If I feel she is losing her focus on me & is getting distracted I get the squeaky ball out & this does get her back again - not 100% by any means but thjings have been much improved.

Also, when we do meet up with the other dog we walk with I have started arriving early so when they turn up I try making her sit & 'wait' before letting her go charging off to them. We use the 'wait' command at home alot now, before going upstairs, before going through doors, waiting for meals, treats, etc - mainly because they were charging about too much & knocking me over so this just makes them think a bit more

This hasn't 'cured' her by any means but has improved things alot, I think it will just be a long process


----------



## SLB (Apr 25, 2011)

Just discovered I have an hour (stupid clock)

Anyway Distance control is mainly for obedience; sit, down and stand at a distance.

Louie used to be perfect at it, but we've had some problems with his elbow so he can't do too much. I asked my trainer if I could use this to curb his enthusiasm for other dogs as he'll never be an obedience dog he just needs it to focus his mind. She said I could, wasn't designed for it but it should and has (once) worked.

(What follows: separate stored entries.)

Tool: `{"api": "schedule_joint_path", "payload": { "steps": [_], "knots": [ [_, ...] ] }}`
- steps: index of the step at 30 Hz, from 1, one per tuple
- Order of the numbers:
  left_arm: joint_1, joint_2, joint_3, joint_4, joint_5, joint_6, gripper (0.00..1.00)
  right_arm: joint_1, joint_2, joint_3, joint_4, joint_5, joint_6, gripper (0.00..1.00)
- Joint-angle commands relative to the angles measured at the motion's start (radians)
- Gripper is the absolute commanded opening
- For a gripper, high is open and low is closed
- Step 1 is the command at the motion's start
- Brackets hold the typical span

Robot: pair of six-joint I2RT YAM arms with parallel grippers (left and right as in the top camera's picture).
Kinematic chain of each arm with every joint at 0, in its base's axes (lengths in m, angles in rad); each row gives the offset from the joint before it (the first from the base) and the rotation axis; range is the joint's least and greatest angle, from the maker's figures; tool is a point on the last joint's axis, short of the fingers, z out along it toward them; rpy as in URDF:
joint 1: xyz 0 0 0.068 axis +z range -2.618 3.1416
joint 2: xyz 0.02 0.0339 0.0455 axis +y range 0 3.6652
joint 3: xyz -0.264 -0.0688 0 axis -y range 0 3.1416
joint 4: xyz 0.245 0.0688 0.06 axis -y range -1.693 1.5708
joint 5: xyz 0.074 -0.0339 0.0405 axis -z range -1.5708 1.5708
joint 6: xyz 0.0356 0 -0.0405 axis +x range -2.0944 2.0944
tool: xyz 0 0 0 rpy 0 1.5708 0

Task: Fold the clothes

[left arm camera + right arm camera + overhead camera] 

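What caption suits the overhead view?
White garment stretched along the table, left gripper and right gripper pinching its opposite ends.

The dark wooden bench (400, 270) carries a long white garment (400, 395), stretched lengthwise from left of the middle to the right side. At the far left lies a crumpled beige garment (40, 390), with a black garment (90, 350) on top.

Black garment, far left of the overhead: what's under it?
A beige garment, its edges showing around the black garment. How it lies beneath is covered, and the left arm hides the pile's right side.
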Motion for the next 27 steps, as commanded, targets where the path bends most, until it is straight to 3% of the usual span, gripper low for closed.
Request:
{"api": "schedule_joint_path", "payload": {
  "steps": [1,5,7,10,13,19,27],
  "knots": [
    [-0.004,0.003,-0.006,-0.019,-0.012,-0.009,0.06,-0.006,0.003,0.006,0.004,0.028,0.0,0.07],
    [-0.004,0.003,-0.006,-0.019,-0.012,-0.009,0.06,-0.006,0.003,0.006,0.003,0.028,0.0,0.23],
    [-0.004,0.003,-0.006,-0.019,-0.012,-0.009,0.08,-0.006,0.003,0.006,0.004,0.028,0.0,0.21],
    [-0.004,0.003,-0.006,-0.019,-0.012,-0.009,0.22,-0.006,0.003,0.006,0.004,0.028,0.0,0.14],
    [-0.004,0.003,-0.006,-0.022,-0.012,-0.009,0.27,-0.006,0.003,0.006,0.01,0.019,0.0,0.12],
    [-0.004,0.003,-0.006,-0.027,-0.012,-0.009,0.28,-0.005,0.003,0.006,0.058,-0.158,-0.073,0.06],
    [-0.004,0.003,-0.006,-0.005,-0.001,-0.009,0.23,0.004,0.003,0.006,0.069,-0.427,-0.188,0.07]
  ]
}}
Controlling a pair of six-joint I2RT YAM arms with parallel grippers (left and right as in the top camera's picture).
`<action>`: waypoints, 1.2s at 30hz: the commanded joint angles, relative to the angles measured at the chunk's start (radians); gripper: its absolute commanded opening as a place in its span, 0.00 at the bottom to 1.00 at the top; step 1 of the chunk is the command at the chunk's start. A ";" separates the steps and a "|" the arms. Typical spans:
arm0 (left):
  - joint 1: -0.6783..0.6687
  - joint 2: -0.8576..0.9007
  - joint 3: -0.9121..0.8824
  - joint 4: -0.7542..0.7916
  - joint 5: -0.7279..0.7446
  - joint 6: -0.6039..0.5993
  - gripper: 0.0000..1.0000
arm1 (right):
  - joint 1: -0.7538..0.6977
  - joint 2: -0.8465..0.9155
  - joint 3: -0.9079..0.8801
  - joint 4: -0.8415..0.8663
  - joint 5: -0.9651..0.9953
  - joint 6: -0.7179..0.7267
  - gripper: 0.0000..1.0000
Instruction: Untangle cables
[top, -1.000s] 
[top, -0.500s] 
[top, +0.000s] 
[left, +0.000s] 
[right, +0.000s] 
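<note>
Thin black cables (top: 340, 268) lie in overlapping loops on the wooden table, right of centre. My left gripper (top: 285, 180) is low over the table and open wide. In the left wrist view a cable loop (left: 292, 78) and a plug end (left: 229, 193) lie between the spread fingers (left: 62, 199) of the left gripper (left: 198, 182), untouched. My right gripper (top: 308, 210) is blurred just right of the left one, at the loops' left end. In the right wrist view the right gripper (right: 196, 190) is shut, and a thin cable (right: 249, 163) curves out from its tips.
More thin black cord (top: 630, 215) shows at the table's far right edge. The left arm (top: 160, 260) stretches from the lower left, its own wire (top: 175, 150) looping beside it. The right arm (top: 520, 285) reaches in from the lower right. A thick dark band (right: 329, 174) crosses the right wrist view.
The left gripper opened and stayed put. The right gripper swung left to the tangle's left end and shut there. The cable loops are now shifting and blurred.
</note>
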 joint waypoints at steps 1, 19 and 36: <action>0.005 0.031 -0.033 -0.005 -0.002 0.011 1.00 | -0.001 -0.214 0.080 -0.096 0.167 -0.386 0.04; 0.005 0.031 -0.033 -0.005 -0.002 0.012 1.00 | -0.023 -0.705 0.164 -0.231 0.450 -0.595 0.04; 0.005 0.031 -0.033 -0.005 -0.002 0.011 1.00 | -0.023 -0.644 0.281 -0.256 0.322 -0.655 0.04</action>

He's a short video of him training in the garden:


I will, when he gets the all clear, be doing distance control whilst my other two are running around, recalling and the such.. Although I have done it whilst the rabbits have been out and he LOVES the rabbits and he's done it pretty well. The only thing you need really is a good stay. I hold my hand up in the air for stay and use my other hand to tell him what he's supposed to do, palm up means sit, palm down means down, both hands shooing towards him means back (or stand)

Other than that lunge line him and teach him recall again, from scratch and around other dogs. Louie will go and say hi but will recall afterwards.

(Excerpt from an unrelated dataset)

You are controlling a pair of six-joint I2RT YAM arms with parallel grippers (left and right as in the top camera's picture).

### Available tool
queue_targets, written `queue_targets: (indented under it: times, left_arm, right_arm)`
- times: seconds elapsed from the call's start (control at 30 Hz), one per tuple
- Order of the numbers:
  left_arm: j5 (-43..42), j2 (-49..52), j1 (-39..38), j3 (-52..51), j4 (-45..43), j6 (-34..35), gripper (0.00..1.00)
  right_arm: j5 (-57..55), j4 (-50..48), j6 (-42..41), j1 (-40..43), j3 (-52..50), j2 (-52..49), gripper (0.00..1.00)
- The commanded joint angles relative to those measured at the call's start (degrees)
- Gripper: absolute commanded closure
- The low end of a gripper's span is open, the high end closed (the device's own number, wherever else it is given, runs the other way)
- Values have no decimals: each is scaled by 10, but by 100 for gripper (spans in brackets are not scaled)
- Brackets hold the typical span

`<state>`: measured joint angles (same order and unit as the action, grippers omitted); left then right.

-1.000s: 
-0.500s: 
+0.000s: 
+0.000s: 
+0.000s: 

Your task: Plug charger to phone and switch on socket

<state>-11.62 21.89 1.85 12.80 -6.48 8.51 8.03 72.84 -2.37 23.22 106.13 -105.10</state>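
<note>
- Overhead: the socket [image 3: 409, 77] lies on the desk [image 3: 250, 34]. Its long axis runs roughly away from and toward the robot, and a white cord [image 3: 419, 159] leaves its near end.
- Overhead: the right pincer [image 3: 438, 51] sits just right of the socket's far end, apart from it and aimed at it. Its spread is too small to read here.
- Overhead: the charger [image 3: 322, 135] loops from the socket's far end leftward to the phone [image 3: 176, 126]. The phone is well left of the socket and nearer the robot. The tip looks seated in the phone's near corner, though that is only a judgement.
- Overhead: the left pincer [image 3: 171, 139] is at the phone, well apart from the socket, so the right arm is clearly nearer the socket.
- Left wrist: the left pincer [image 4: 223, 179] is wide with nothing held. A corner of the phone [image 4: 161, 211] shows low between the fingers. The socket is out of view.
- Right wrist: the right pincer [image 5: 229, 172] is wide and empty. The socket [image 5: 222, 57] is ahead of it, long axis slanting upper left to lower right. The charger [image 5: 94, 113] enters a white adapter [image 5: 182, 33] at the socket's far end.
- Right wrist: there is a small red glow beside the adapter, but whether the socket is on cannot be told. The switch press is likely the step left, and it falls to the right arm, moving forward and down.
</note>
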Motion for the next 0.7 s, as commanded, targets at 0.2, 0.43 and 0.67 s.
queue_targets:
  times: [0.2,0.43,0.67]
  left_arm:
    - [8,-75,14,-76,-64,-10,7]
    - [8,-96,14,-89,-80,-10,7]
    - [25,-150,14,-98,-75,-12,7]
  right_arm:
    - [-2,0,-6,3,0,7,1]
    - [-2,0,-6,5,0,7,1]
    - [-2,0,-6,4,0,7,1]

Or you could whistle train him, I can get Louie off a flock of birds (well not all the time but he's still learning) with a whistle..


----------



## Twiggy (Jun 24, 2010)

*Anyway Distance control is mainly for obedience; sit, down and stand at a distance. *

Actually all exercises in competition obedience have a practical purpose, control at a distance being just one of them.


----------



## natty01 (Sep 4, 2011)

get yourself a copy of control unleashed by leslie mc devitt , its a brilliant book and deals with this kind of thing , its not a normal training book , the excersises are designed to help with all aspects of distraction and impulse control , stressed dogs and over excited dogs . i thoroughly reccomend it .
its a book that has been invaluable for me . i think i will start a thread on it and find out how many other people have benifitted from it .



sailor said:


> AS the title asks really!
> 
> What is the best recall training for a young adult dog, who is obsessed with dogs! Who has no interest in toys/food/praise when out walking... other dogs seem to be his biggest motivational reward, judging by the way he runs to greet them and the selective hearing while his playing
> 
> All advice, tips, hints most welcome!


----------



## SLB (Apr 25, 2011)

Twiggy said:


> *Anyway Distance control is mainly for obedience; sit, down and stand at a distance. *
> 
> Actually all exercises in competition obedience have a practical purpose, control at a distance being just one of them.

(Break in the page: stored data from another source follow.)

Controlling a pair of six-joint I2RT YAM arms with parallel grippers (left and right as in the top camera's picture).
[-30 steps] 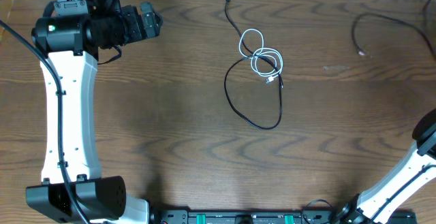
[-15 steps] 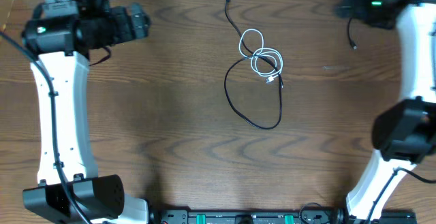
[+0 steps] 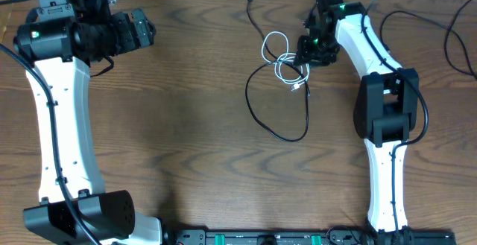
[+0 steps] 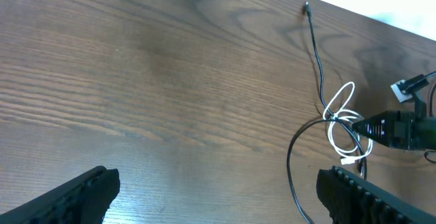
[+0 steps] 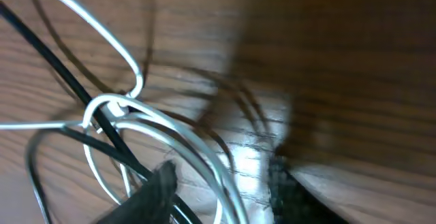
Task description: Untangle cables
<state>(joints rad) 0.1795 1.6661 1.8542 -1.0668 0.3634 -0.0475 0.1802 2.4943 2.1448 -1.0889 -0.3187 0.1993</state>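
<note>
The cables lie tangled at the table's upper middle. A white cable (image 3: 277,54) is coiled in loops over a long black cable (image 3: 306,115), which forms a big loop and runs up to a plug near the far edge. My right gripper (image 3: 304,51) is down at the right side of the white coil. In the right wrist view its gripper (image 5: 221,190) is partly closed but still gapped, with white cable (image 5: 135,74) strands and the black cable (image 5: 68,88) between the fingers; the picture is blurred. My left gripper (image 3: 145,23) hovers wide open at the far left, holding nothing (image 4: 218,197).
Another black cord (image 3: 452,40) curls at the table's right edge. The right arm's white links (image 3: 384,103) reach from the front edge up to the tangle. The left arm (image 3: 63,126) stands along the left side. A rail with green parts (image 3: 261,237) lines the front.
The right arm swung in from the right edge to the white coil and its jaws narrowed. The left arm drifted slightly left, still open. The tangle has not moved.
</note>
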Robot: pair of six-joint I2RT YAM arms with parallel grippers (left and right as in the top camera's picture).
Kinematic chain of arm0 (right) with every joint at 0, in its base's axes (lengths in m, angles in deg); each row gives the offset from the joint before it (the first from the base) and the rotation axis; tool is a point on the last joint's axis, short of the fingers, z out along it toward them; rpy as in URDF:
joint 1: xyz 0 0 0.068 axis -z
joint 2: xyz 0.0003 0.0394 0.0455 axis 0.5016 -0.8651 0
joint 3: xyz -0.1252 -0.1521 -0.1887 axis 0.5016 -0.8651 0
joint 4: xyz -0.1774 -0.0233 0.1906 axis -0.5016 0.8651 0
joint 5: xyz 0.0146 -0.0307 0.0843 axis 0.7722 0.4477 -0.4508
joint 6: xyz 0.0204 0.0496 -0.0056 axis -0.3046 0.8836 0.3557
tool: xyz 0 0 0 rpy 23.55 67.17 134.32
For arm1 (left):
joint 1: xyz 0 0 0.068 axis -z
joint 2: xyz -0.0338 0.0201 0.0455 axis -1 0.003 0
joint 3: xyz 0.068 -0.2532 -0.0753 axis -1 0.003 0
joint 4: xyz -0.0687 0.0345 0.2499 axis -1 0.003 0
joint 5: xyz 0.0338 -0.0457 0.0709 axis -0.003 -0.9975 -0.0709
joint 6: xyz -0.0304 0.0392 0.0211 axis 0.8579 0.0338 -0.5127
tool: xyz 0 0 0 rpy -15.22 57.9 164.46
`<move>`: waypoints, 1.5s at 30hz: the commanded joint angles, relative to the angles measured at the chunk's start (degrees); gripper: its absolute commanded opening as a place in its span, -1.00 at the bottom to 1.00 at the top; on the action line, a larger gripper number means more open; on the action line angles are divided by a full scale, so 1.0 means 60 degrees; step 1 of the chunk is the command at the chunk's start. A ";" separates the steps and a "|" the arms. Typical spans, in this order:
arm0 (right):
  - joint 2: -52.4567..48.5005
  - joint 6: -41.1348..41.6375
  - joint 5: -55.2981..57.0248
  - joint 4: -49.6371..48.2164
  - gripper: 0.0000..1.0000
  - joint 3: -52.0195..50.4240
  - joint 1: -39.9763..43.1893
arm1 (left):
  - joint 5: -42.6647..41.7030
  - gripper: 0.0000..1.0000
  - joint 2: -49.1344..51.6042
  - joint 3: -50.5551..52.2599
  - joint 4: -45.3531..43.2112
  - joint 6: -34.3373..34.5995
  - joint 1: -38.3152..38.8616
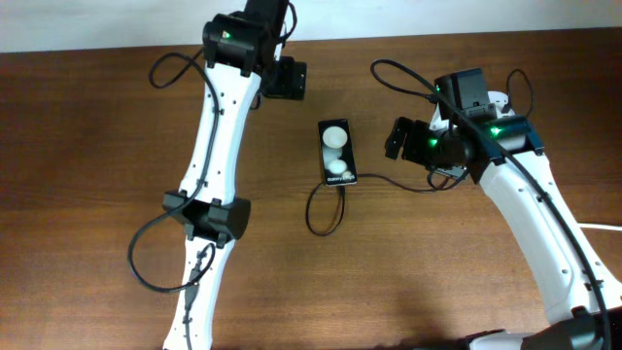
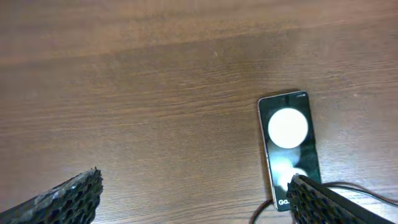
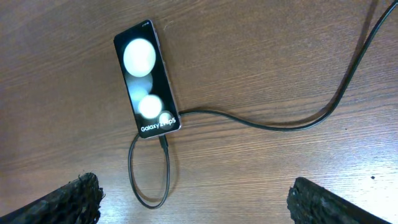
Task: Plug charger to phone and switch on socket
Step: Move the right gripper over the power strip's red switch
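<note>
2 grippers flank the phone [image 1: 338,153], which lies flat in the middle of the table [image 1: 78,194], text end nearest: left gripper [image 2: 194,177] at its far left, right gripper [image 3: 193,180] at its right, both with fingers spread wide, holding nothing. You see the charger [image 3: 280,124] run in from the right and loop on the near side, its plug tip [image 3: 163,142] meeting the phone's near end; whether it is seated, you cannot tell.

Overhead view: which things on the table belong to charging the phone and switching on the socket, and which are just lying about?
For the job: phone; charger cable; socket, seemingly the white bit mostly hidden under the right arm.
Just there: the arms' own black cables; wooden table.
</note>
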 commanded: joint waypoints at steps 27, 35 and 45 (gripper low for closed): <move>-0.5315 -0.5249 -0.2907 0.4568 0.97 0.6987 0.6229 | 0.0233 0.98 -0.1515 -0.0113 0.0011 -0.0852 0.0004; -0.6812 -0.5927 -0.2404 0.2648 0.97 0.7198 0.6743 | 0.0233 0.98 -0.1515 -0.0113 0.0011 -0.0849 0.0004; -0.8280 -0.6849 -0.3009 0.1639 0.97 0.7198 0.5931 | 0.0233 0.98 -0.1515 -0.0113 0.0011 -0.0849 0.0004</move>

Yes but it is only mainly used in obedience right? There are other things it is used for but not all dog owners use these.. like gundog work, the dog has to go left and right at a distance and go back to look for the game. In herding the dog does most things at a distance. HTM the dog will do twirls at a distance (we found that hard!)

The average dog owner doesn't do much of these at all, I have always seen owners call their dogs back to them before commanding them to do something because they haven't learnt to train at a distance they've just learnt the basics.. unless their dog has been trained up into a sport or profession (would you call them professions?) Thats what I meant by it is mainly an obedience thing


----------



## Twiggy (Jun 24, 2010)

*


SLB said:



Yes but it is only mainly used in obedience right? There are other things it is used for but not all dog owners use these.. like gundog work, the dog has to go left and right at a distance and go back to look for the game. In herding the dog does most things at a distance. HTM the dog will do twirls at a distance (we found that hard!)

Click to expand...

*


SLB said:


> *The average dog owner doesn't do much of these at all, I have always seen owners call their dogs back to them before commanding them to do something because they haven't learnt to train at a distance they've just learnt the basics.. unless their dog has been trained up into a sport or profession (would you call them professions?) Thats what I meant by it is mainly an obedience thing *




Many dog owners, in my humble opinion, seem to think their puppy is born completely house trained, knowing not to pull on the lead, not to jump up, come immediately when called, etc. etc.....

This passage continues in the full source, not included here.